The trial and execution of the principal malefactor followed as a matter of course and without delay (February 25). It would have been scandalous to spare him. Elizabeth had once been fond of him, and had no reason to be ashamed of it. To talk of her “passion” and her “amorous inclination,” as Hume and others have done, is revolting and malignant nonsense. It is creditable to old age when it can take pleasure in the unfolding of bright and promising youth. But royal favour was not good for such a man as Essex. It developed the worst features in his showy but faulty character. As he steadily deteriorated, her regard cooled; but so much of it remained that she tried to amend him by chastisement, “ad correctionem” as she said, “non ad ruinam.” She had long before warned him that, though she had put up with much disrespect to her person, he must not touch her sceptre, or he would be dealt with according to the law of England. She was as good as her word, and, though the memory of it was painful to her, there is not the smallest evidence that she ever repented of having allowed the law to take its course.[16 - The story of the ring, said to have been intercepted by Lady Nottingham, has been shown to be unworthy of belief. See Ranke, History of England, vol. i. p. 352; transl.] Only three of the accomplices of Essex were punished capitally. The five peers, none of them powerful or formidable, experienced Elizabeth’s accustomed clemency.

It has been suggested by an admirer of Essex that he failed in Ireland because his “sensitively attuned nature” shrank from the systematic desolation and starvation afterwards employed by his successor.

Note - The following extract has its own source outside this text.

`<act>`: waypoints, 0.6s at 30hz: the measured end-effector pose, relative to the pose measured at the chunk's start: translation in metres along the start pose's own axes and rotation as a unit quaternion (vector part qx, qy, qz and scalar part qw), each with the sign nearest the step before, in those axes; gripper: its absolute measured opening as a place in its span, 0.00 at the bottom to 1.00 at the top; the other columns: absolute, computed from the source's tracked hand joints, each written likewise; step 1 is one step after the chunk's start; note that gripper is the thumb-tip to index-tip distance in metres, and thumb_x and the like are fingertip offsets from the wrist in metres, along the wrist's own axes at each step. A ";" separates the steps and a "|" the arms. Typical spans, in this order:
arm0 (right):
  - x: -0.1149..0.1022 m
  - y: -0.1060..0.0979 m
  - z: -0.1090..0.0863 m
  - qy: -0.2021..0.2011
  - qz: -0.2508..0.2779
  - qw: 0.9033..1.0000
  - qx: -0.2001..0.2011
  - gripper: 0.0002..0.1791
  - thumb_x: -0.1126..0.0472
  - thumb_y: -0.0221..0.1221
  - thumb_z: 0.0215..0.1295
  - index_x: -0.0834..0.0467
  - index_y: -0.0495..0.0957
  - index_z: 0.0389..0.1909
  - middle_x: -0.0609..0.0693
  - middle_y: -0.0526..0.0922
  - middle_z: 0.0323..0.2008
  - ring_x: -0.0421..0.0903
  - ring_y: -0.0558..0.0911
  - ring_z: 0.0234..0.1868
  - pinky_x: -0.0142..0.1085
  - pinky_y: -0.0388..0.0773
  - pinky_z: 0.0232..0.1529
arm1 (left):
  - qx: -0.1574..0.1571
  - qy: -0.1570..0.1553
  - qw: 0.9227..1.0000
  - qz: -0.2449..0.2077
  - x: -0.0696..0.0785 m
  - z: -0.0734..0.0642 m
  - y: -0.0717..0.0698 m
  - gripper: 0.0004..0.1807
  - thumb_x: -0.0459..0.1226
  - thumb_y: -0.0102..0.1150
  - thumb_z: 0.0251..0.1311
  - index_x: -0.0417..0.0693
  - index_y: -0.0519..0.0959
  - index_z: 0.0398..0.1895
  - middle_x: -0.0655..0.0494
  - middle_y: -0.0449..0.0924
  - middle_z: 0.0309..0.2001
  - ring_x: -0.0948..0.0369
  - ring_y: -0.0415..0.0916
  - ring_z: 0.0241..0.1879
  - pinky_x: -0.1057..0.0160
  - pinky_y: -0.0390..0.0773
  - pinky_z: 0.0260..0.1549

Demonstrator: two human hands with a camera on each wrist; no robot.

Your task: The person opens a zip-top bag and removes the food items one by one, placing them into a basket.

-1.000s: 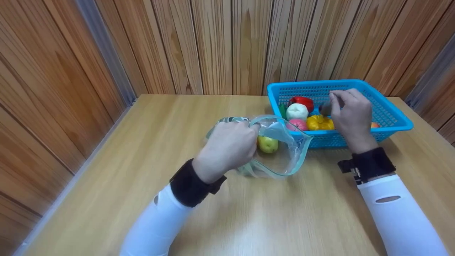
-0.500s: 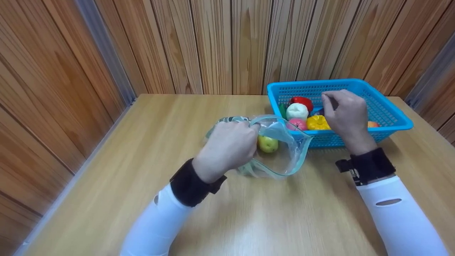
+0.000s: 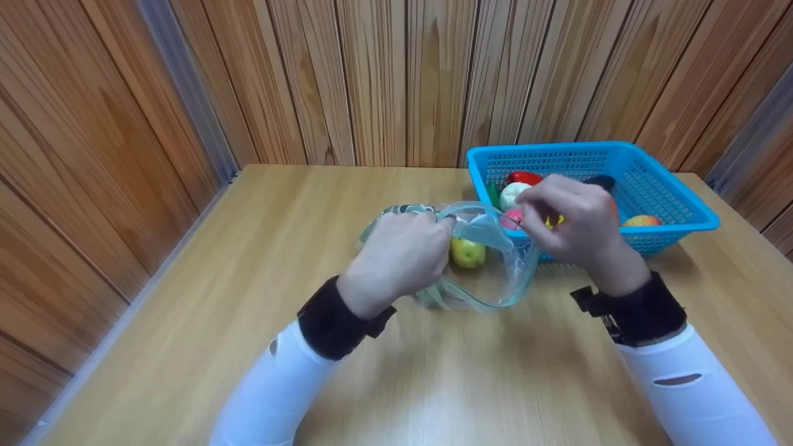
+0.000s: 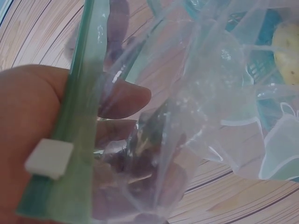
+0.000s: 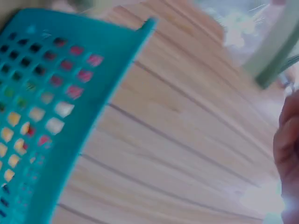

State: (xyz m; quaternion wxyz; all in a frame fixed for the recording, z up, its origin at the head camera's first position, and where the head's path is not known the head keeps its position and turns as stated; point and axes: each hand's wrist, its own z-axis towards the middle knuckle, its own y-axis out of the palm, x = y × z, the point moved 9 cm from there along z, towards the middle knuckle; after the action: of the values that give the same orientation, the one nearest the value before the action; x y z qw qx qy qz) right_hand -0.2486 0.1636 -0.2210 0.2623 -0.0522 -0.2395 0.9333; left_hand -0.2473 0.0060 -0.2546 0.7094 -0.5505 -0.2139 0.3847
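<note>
My left hand (image 3: 399, 251) grips the rim of a clear zip bag (image 3: 511, 272) with a green edge; in the left wrist view the bag's white slider (image 4: 50, 158) lies against the hand. The mouth of the bag gapes to the right, and a yellow-green fruit (image 3: 468, 253) shows inside. Close to the bag's right rim is my right hand (image 3: 573, 226), fingers loosely bent, thumb and forefinger apart, nothing visible between them. Whether it touches the rim is unclear. In the right wrist view, this hand (image 5: 288, 140) is cut off by the frame beside the bag's green strip (image 5: 273, 56).
A blue perforated basket (image 3: 675, 186) stands at the back right. It holds a red pepper (image 3: 523, 178), a white vegetable (image 3: 513, 196), a pink item (image 3: 513, 219), a dark item (image 3: 601, 182) and a red-yellow fruit (image 3: 642, 220). Wooden panels (image 3: 372, 80) rise behind the table.
My right hand has moved left and nearer from over the basket to the bag's rim. The dark item's end and the red-yellow fruit are now uncovered. My left hand and the bag barely moved.
</note>
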 end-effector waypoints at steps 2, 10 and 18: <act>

No evidence is offered for this suggestion. In a letter to the Queen (June 25, 1599) he advocates “burning and spoiling the country in all places,” which method “shall starve the rebels in one year.” This course Mountjoy carried out. With means far inferior to those of Essex, and notwithstanding the landing of 3000 Spaniards at Kinsale (September 1601), he was the first Englishman who completely subdued Ireland. Tyrone surrendered a few days before the Queen’s death.